* What to work on
Lines before the one containing "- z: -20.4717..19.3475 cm" are not wanted; restate the rest below word for word, through the last line, but drop any pictures.

* Data excerpt
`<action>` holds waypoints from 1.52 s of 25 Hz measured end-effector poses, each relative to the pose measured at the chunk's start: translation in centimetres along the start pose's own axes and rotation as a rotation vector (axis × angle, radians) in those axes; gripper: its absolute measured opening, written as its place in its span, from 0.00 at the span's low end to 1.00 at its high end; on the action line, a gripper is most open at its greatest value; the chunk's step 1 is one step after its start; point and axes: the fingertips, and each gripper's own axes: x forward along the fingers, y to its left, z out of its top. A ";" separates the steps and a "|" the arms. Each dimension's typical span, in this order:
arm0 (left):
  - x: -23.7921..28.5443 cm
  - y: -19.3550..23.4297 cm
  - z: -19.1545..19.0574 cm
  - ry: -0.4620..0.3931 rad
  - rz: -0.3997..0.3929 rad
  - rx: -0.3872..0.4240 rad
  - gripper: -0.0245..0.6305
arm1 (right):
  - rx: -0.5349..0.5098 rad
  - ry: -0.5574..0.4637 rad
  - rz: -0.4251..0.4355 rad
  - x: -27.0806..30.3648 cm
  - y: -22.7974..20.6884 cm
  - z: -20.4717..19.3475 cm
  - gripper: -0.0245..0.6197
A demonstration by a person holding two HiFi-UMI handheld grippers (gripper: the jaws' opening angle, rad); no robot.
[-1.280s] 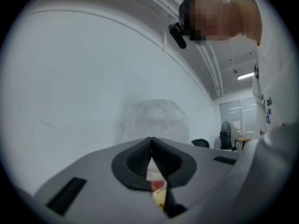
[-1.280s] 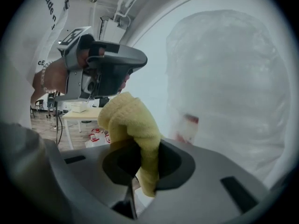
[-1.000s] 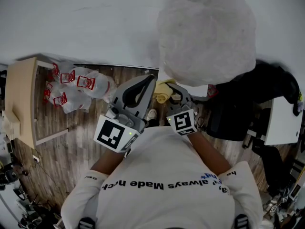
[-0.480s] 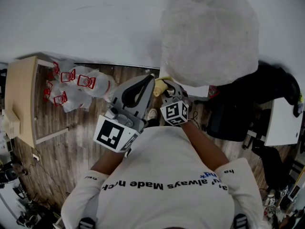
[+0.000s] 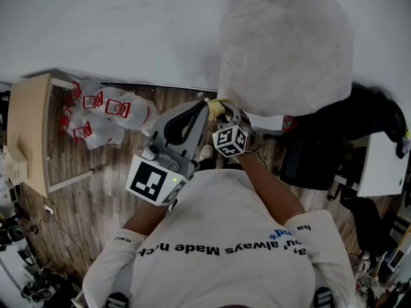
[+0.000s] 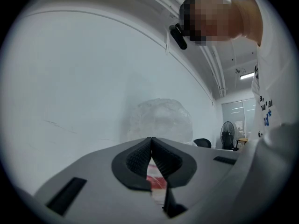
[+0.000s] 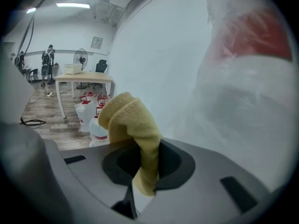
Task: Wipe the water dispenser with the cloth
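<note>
Right gripper (image 7: pixel 145 157) is pinching the cloth (image 7: pixel 128 118) mid-bunch; judged soft, light, floppy. Left gripper (image 6: pixel 151 146) is sitting closed, empty.

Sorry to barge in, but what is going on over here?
A person is working at the water dispenser, whose top is wrapped in plastic. The right gripper is shut on a yellow cloth, held up close beside the plastic; contact can't be confirmed. The left gripper is shut and empty, raised alongside.
</note>
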 end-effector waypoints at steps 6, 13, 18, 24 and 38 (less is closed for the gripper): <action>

* Exercise output
  - z: -20.4717..19.3475 cm
  - gripper: -0.0245..0.6197
A demonstration by a person holding two HiFi-UMI handheld grippers (gripper: the jaws' opening angle, rad); no robot.
[-1.280s] 
[-1.280s] 
[-1.000s] 
[-0.480s] 
[+0.000s] 
[+0.000s] 
[+0.000s] 
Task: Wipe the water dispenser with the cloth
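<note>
Right gripper (image 7: pixel 145 157) is pinching the cloth (image 7: pixel 128 118) mid-bunch; judged soft, light, floppy. Left gripper (image 6: pixel 151 146) is sitting closed, empty.

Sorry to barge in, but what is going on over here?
A person is working at the water dispenser, whose top is wrapped in plastic. The right gripper is shut on a yellow cloth, held up close beside the plastic; contact can't be confirmed. The left gripper is shut and empty, raised alongside.
</note>
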 end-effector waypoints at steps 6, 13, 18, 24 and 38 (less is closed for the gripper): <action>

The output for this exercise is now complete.